• [Problem details]:
Look over the material below and count the lines that include "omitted". Give only the total.

• [Supplied data]:
....................

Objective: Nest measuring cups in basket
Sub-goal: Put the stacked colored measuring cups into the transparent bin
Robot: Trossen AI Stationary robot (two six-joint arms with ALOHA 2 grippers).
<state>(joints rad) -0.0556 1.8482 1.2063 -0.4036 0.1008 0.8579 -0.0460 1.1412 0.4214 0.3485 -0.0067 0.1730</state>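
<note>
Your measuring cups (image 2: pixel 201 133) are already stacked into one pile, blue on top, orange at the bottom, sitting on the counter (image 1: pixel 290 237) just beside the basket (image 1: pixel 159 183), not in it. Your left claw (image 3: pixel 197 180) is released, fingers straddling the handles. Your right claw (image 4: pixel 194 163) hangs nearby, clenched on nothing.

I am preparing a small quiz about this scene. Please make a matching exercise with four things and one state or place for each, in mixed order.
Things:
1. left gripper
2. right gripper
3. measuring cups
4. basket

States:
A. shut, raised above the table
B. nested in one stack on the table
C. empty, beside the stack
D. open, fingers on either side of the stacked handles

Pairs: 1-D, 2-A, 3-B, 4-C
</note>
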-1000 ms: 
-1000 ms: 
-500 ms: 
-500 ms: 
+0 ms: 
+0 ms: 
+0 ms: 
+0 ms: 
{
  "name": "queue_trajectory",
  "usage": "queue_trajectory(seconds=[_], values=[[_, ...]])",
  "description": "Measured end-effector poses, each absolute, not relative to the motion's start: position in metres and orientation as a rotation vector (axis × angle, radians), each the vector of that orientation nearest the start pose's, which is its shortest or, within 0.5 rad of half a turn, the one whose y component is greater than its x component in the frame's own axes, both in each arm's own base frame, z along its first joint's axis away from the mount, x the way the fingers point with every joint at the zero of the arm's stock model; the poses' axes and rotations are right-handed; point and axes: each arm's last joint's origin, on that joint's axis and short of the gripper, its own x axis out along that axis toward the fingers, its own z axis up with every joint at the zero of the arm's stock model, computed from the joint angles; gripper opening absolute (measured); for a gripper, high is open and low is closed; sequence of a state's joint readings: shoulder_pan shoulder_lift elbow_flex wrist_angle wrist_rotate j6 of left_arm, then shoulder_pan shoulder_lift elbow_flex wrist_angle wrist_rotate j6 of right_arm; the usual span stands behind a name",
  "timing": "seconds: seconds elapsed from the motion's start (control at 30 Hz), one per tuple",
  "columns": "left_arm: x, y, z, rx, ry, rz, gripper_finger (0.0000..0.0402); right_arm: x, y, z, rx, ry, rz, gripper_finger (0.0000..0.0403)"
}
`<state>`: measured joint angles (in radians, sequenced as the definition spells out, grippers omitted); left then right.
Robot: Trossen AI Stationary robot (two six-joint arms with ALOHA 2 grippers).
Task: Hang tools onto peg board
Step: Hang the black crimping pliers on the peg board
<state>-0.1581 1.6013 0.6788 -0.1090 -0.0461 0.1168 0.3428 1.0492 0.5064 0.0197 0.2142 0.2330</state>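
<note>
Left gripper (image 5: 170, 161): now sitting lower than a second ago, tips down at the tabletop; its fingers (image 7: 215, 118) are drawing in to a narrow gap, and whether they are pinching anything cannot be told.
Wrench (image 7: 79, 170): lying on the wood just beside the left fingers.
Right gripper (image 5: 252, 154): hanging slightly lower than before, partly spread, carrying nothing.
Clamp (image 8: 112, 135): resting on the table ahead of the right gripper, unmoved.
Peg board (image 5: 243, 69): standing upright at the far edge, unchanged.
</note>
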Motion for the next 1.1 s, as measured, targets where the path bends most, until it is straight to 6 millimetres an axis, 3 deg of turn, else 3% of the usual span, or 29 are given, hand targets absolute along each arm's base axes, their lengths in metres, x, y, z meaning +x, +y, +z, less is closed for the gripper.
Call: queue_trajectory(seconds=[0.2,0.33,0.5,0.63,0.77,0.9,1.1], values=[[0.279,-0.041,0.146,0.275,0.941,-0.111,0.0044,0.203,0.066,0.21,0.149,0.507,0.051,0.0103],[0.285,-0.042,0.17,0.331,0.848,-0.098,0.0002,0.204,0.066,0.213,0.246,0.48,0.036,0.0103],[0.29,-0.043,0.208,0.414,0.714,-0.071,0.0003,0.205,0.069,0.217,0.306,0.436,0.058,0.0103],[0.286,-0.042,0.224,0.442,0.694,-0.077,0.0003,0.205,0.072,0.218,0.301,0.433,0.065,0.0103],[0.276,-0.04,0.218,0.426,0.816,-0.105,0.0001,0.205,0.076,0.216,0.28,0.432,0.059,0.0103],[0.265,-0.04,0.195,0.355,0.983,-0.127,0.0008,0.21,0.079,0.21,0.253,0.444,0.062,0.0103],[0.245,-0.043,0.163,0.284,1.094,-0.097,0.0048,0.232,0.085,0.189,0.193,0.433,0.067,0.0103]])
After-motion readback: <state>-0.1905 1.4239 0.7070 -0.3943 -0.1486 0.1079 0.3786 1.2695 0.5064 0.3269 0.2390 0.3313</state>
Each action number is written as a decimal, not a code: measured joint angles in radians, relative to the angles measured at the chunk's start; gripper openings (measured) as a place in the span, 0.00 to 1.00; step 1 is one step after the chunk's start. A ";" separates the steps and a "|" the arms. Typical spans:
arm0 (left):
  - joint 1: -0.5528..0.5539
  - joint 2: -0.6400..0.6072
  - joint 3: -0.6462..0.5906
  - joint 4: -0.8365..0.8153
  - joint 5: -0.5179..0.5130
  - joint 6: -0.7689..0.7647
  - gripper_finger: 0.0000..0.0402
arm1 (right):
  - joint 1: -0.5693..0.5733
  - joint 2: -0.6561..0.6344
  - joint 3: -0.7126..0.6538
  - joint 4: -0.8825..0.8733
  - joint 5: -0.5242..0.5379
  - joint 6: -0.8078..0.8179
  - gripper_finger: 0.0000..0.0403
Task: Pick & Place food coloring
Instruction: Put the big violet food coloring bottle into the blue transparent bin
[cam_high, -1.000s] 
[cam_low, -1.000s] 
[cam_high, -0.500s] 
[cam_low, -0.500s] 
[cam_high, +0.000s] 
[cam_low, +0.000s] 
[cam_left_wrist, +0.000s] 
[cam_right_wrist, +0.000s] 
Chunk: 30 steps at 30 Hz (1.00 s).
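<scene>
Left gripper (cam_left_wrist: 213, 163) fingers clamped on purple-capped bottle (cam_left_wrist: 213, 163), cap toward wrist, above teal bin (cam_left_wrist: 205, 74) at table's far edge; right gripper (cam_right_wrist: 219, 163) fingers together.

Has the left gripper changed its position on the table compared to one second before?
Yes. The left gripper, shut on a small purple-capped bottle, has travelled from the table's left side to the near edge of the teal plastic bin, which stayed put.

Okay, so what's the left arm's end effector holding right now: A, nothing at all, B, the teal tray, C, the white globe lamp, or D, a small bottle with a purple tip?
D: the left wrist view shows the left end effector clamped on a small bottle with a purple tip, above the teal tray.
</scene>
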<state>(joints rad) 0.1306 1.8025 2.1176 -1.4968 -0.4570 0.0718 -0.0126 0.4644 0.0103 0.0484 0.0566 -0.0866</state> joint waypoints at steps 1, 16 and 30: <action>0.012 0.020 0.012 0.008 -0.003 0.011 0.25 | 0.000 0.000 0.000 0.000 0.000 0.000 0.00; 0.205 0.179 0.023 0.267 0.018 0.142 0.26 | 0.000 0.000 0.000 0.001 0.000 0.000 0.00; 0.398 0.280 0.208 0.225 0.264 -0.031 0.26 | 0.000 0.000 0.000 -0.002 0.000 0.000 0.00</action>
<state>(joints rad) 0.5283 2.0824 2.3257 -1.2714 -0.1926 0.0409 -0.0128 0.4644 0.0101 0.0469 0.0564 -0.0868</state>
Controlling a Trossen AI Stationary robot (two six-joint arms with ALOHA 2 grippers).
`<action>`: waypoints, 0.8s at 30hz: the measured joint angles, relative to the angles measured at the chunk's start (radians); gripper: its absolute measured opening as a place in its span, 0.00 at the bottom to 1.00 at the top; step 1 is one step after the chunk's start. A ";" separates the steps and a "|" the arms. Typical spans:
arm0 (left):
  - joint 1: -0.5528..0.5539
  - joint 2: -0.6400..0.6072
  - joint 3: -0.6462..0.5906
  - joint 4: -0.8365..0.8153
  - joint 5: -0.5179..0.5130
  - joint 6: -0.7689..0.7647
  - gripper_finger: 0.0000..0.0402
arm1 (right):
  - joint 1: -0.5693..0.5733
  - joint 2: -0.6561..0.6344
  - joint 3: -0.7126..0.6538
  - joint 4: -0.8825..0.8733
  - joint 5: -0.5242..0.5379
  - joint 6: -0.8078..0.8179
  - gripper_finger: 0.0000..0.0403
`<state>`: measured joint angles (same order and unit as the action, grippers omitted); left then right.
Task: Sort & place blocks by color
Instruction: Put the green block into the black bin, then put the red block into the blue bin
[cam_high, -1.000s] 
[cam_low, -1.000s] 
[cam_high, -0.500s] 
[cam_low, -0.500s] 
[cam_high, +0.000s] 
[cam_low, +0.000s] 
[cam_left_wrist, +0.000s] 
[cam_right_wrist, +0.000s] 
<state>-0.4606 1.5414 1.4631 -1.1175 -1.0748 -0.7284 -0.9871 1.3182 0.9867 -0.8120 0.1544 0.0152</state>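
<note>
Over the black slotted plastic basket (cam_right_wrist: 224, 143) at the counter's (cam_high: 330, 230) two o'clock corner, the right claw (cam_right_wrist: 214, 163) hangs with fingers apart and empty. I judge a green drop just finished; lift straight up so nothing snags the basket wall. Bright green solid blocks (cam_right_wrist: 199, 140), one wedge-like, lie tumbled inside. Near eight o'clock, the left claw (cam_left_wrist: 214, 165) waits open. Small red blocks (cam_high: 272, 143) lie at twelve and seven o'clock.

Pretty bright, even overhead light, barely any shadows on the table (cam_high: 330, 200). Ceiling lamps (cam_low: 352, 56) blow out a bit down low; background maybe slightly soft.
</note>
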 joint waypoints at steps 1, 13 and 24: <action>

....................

• [Exercise output]:
2